Der AGVP fordert zudem, dass sich die Zusammensetzung der Kommission für die Zukunft ändern müsss. 54 Prozent der Pflegeheime und Pflegedienste in Deutschland werden heute von privaten Anbietern betrieben. "Die Privaten sorgen für eine flächendeckende Versorgungssicherheit in der Altenpflege in Deutschland. Deshalb fordern wir künftig zwei von vier Sitzen auf der Arbeitgeberbank in der Pflege-Mindestlohnkommission."

Maria Loheide, Vorstand Sozialpolitik der Diakonie Deutschland, begrüßt das Ergebnis der Pflegekommission: "Auch der Lohn ist entscheidend für die Attraktivität und den gesellschaftliche Stellenwert eines Berufes und einer Tätigkeit. Die Anerkennung der Arbeit in der Pflege muss verbessert werden, um mehr Menschen für die Pflege zu gewinnen. Von guter Pflege profitieren Pflegebedürftige und Angehörige, wie auch alle anderen Menschen in Deutschland." 
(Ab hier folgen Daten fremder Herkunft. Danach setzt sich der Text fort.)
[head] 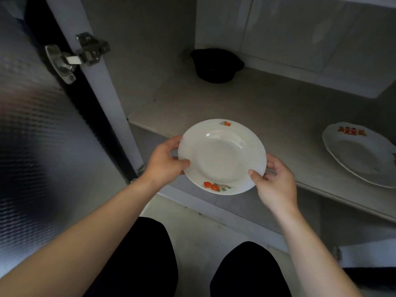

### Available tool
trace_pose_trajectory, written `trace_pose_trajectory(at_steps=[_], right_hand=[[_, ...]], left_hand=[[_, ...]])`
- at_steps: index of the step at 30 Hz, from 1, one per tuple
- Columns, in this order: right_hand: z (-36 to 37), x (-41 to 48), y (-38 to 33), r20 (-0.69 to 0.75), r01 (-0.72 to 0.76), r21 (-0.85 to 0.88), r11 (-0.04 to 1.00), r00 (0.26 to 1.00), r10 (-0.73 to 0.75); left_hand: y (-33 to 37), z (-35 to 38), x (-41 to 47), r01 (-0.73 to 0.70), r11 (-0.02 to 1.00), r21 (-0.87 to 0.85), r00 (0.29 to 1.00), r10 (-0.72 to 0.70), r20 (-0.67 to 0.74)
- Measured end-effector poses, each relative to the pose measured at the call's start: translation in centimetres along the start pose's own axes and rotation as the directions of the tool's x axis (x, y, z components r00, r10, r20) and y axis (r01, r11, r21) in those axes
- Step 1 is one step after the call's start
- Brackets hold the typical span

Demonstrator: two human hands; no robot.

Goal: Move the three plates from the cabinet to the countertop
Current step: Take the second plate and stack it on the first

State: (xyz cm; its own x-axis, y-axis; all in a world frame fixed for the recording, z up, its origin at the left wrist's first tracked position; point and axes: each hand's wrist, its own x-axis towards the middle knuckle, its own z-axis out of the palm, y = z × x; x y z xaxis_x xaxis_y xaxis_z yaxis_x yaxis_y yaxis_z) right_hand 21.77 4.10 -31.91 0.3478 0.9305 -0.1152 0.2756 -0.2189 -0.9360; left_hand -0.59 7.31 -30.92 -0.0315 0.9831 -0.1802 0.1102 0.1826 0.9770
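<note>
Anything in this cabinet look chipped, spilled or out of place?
Nothing stands out. The left hand and right hand hold the fruit-patterned plate by its rim; the second plate lies flat on the shelf, the black pot sits upright behind.

Pot (216, 65) behind — plate (362, 154) right

fruit-print plate (221, 156) | level, held at shelf (257, 108) edge | red-print plate (360, 155) | flat on shelf

Beyond the fingers (254, 175), a pale shelf (257, 103) runs across a dim, grey-walled cabinet (139, 61), its back panel (300, 28) catching a faint sheen. Left of the fingers the frosted, ribbed door (32, 125) stands open on a metal hinge (85, 52), and below them lies a light floor (203, 232), shadowed near the cabinet's base.
</note>
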Motion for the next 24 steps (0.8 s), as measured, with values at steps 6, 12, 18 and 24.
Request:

Thomas Sopp, Mitglied der Pflegekommission als Vertreter der Dienstgeberseite der Arbeitsrechtlichen Kommission der Diakonie Deutschland, betont: "Rund 230.000 Beschäftigte arbeiten in der Pflege der Diakonie. Obwohl Pflegehilfs- und Fachkräfte bei uns ohnehin deutlich über dem empfohlenen Satz des Pflegemindestlohns vergütet werden, begrüßen wir die neue Regelung. Sie schützt insbesondere Beschäftigte und Unternehmen in nicht tarif- oder kollektivrechtlichgebundenen Einrichtungen vor einer drohenden Lohnspirale nach unten. Wir freuen uns darüber, dass die Empfehlung einvernehmlich ausgesprochen wurde."
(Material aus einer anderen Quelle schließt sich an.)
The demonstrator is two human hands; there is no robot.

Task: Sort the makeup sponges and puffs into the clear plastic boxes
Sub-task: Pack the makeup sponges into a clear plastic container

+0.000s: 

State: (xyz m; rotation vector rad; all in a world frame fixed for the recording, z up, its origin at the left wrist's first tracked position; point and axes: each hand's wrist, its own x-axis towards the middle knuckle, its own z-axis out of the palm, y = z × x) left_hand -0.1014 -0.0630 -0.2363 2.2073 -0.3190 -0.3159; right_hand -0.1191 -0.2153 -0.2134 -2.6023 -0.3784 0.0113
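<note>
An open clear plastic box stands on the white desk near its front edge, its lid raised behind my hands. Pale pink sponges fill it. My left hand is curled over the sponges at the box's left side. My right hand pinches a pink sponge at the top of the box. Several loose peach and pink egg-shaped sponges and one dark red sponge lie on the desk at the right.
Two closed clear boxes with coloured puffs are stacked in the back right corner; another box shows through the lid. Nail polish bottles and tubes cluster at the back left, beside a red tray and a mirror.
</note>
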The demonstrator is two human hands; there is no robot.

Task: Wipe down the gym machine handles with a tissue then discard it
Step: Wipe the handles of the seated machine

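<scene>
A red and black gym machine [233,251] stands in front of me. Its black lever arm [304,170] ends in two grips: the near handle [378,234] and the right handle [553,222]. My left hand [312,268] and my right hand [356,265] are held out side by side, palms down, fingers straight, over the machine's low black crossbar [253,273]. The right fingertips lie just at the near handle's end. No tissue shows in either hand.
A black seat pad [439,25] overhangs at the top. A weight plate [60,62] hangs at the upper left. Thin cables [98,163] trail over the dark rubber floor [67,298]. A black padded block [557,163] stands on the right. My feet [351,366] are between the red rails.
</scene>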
Die Vereinte Dienstleistungsgewerkschaft (ver.di) hält die Einigung über die künftig geltenden Pflegemindestlöhne für akzeptabel, bedauert aber, dass es nicht gelungen sei, die Arbeitgeberseite von Mindestlöhnen für Pflegefachkräfte, der Einführung von 30 Tagen Urlaub und einer Gleichstellung der Pflegebeschäftigten in den ostdeutschen Bundesländern zu überzeugen. "Das Ergebnis ist vertretbar. Wichtig ist, dass es für diese verantwortungsvolle Pflegearbeit bei der Bezahlung wieder eine untere Haltelinie gibt, sagte ver.di-Bundesvorstandsmitglied Sylvia Bühler am Dienstag. "Angesichts des Fachkräftemangels ist es eine vertane Chance, nicht alle Möglichkeiten auszuschöpfen, die das Entsendegesetz bietet, um die Arbeitsbedingungen zu verbessern. Besonders angebracht wären aufgrund der oft hohen Belastung mehr Urlaubstage, denn vor allem private Pflegekonzerne gewähren ihren Beschäftigten nur die gesetzlich vorgeschriebenen 20 Urlaubstage", bedauerte Bühler. Auch seien die Arbeitgeber nicht davon zu überzeugen gewesen, die Lohnuntergrenzen in den ostdeutschen Bundesländern (ohne Berlin) endlich auf Westniveau anzuheben. "Wenn man die Pflege zukunftsfest machen will, kommt man an einem allgemeinverbindlichen Tarifvertrag für die gesamte Branche nicht vorbei", resümierte Bühler.

Der Kommission gehören Vertreter der Arbeitgeber- und Arbeitnehmerseite der privaten, öffentlich-rechtlichen und kirchlichen Pflegeeinrichtungen an. Arbeitgeber- und Arbeitnehmerseite sind paritätisch in dem Gremium vertreten. In Bereichen, in denen der Pflege-Mindestlohn nicht gilt, muss der allgemeine Mindestlohn gezahlt werden. Dies ist beispielsweise in Privathaushalten der Fall.